Exercise instructions | Return the following data exactly, with all pictures left out.

....

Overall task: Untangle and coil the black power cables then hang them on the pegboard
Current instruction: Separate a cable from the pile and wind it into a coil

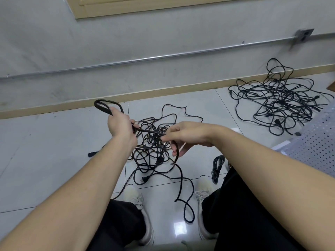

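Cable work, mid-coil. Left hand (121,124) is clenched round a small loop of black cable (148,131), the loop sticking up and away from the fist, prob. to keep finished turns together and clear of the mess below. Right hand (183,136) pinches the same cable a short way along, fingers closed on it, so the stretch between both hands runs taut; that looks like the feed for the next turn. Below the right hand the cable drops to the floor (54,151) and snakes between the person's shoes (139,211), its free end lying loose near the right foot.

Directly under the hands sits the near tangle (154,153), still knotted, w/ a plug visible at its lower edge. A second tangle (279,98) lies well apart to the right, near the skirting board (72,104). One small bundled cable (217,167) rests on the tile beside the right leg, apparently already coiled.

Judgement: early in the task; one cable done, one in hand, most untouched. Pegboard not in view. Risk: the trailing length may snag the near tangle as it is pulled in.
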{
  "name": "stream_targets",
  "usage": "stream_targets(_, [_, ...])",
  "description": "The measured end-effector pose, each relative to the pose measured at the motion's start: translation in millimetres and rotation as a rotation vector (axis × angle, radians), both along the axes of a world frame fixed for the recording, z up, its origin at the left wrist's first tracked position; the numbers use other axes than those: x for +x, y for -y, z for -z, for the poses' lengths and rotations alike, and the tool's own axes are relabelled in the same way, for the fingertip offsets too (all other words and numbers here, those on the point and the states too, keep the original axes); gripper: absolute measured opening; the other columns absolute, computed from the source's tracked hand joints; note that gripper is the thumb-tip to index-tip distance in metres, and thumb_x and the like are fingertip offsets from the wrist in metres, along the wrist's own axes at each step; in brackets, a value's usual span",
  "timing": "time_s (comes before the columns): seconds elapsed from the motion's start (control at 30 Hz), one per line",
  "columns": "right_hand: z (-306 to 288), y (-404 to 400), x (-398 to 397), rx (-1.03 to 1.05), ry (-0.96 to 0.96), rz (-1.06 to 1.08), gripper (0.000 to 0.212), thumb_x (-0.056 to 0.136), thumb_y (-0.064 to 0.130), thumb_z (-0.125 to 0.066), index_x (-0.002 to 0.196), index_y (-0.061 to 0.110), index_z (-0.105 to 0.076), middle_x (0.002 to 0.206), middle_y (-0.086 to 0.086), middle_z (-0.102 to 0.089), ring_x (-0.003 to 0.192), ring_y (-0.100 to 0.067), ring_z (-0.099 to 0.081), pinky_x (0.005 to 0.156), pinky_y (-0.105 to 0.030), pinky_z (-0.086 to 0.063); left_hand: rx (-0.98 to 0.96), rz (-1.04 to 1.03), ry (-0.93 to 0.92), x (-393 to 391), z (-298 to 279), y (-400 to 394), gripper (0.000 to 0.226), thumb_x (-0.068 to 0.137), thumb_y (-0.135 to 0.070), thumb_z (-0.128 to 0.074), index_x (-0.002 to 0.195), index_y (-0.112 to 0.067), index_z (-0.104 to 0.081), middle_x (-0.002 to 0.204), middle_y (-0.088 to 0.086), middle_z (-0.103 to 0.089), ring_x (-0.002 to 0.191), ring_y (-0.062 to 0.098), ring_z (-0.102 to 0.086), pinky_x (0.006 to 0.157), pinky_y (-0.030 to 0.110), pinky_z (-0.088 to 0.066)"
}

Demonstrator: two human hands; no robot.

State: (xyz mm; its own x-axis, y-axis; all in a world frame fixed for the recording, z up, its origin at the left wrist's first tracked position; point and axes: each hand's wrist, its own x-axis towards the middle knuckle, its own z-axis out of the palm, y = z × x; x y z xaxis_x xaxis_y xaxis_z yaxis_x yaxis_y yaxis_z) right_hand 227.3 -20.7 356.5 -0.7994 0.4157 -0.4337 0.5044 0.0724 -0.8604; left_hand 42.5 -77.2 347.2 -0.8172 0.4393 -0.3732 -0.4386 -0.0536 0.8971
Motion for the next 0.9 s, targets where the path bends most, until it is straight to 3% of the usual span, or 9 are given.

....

Response box |
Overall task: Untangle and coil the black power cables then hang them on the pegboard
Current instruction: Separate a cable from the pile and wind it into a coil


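Cable work, mid-coil. Left hand (121,124) is clenched round a small loop of black cable (148,131), the loop sticking up and away from the fist, prob. to keep finished turns together and clear of the mess below. Right hand (183,136) pinches the same cable a short way along, fingers closed on it, so the stretch between both hands runs taut; that looks like the feed for the next turn. Below the right hand the cable drops to the floor (54,151) and snakes between the person's shoes (139,211), its free end lying loose near the right foot.

Directly under the hands sits the near tangle (154,153), still knotted, w/ a plug visible at its lower edge. A second tangle (279,98) lies well apart to the right, near the skirting board (72,104). One small bundled cable (217,167) rests on the tile beside the right leg, apparently already coiled.

Judgement: early in the task; one cable done, one in hand, most untouched. Pegboard not in view. Risk: the trailing length may snag the near tangle as it is pulled in.
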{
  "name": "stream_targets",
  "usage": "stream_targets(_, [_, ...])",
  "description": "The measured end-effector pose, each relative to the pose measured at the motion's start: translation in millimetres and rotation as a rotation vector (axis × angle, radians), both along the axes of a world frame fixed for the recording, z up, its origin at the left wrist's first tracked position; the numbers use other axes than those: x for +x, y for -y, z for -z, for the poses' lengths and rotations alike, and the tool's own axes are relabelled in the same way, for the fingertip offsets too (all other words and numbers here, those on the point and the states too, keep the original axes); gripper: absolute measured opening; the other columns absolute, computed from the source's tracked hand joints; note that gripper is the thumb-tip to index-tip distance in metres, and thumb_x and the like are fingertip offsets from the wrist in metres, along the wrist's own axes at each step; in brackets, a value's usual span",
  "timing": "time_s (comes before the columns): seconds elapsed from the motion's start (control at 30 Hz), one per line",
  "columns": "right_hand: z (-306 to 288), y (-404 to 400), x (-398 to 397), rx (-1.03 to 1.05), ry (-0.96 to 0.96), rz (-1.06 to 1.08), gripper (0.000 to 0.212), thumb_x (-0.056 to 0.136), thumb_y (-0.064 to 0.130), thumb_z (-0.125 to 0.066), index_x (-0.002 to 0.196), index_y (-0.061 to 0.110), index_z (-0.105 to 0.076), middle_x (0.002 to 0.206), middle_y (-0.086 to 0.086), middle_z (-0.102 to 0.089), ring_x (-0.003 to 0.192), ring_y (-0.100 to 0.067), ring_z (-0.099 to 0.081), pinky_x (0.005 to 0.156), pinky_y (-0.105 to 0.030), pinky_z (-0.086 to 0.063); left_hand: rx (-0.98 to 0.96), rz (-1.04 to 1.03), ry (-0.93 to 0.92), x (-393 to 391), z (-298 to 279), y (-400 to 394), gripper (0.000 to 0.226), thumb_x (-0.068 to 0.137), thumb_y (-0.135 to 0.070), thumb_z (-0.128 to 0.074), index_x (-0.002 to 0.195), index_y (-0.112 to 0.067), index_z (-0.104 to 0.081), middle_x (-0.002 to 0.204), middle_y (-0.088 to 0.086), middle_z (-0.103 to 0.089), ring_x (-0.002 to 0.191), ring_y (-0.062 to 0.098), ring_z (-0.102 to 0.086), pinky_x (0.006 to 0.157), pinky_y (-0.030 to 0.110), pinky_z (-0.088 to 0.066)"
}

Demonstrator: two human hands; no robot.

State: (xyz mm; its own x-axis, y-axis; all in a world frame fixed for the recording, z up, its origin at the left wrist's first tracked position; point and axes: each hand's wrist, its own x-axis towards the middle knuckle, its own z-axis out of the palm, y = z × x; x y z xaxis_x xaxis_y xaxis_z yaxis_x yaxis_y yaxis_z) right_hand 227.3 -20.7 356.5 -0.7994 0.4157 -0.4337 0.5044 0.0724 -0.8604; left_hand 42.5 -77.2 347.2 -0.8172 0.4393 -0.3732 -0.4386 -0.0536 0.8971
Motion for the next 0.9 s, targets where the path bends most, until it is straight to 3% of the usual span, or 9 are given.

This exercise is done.